Tuesday, October 30, 2007

8 - Where do you hurt?

Thea Cole (Blue)
Saidu Ezike (Yellow)


For our assignment, we analyzed the content of the alt.support.chronic-pain Google Group. As the title suggests, this group was full of threads pertaining to symptoms, treatments, etc. of medically induced chronic pains. We analyzed a total of seven discussions and 20 threads (of course). Many of the discussions pertained to either complaining about their doctor’s pain treatment or expressing how badly they were feeling pain. One with an Indian doctor even referenced how he felt the Indian system of treatment was different than the American. The others were those asking for specific medical advice for the “physical maladies” they had. The following are our tabulated results:



As a whole, with the exception of a statistically insignificant 10 percent difference in emotional support, our results do not align with Braithwaite’s. We feel this difference has a great deal to do with the choice of support group we chose. The posts in our group were a little more medical specific than those chosen by Braithwaite. Also, the sample Braithwaite chose was much larger than ours and with a larger sample, our results would have aligned a little more. On top of that, we defined “disability” regarding our study as those who had pain/physical/medical disabilities. Braithwaite highlighted the behavioral, economic and social effects of Crewe and Athelstan’s (1985) definition of disability as affecting one or more "key life functions:" self-care, mobility, communication, socialization, and employment. Chances are that, if we had surfaced all five key life functions, our results would have been similar.
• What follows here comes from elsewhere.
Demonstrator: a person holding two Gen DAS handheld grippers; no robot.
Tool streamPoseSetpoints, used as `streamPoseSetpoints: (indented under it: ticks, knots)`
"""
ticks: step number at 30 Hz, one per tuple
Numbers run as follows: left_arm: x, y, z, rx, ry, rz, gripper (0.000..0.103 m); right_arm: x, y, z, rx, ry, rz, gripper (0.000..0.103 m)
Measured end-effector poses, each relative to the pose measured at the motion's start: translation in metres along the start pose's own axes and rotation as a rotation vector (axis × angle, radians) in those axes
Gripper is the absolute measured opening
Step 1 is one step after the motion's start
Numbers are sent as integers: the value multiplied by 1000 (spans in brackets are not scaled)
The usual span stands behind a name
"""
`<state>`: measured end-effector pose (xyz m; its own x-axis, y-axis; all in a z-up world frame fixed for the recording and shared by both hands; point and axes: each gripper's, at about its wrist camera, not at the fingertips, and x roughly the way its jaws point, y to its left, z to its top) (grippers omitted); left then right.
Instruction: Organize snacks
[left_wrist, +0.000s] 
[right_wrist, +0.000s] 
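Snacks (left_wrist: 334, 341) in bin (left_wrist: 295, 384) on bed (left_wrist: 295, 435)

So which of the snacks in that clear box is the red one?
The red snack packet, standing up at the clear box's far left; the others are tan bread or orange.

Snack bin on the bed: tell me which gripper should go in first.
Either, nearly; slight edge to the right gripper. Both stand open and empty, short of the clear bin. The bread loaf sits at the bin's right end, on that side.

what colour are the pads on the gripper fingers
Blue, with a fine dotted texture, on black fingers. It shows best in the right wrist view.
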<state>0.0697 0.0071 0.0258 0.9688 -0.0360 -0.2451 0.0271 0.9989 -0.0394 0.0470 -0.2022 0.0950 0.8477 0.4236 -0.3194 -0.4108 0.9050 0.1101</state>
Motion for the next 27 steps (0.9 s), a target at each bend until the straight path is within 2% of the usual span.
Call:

In addition, since the messages in the support groups were transmitted via e-mail rather than a thread in a group, our theory is that the responders had more time to think of and use diction that would really give the person what they wanted to hear as opposed to simply typing their advice along with their emotions away. Judging by the misspellings, the haphazardness of [some of] the threads and the feeling of a more conversational environment, we feel that threads are a little more rich medium than e-mail and therefore, more ambiguous and emotion detectable (Media Richness theory). Also, since this study was done about eight years ago, we feel that people express their emotions slightly different in CMC. For example, on AIM, we went from simple acronyms like LOL in ‘99 to LMMFAO in ’07 (Yes, someone actually has used that in an AIM conversation before believe it or not).

  1. In terms of information, our results were 48.7% higher than those of Braithwaite. This may be correlated to the fact that this Google Group was one where specific questions about physical maladies were posed and the most effective way to answer them was to give informational support.
  2. In terms of tangible assistance, our results were 17.5% higher than those of Braithwaite. Once again, this is likely correlated with the fact the questions asked for specific advice and steps and if one disregarded giving tangible assistance, they simply would not be answering the question. For example, people asked “what should I do” type questions and it would be of no help if someone simply showed emotional support and disregarded the tangible assistance.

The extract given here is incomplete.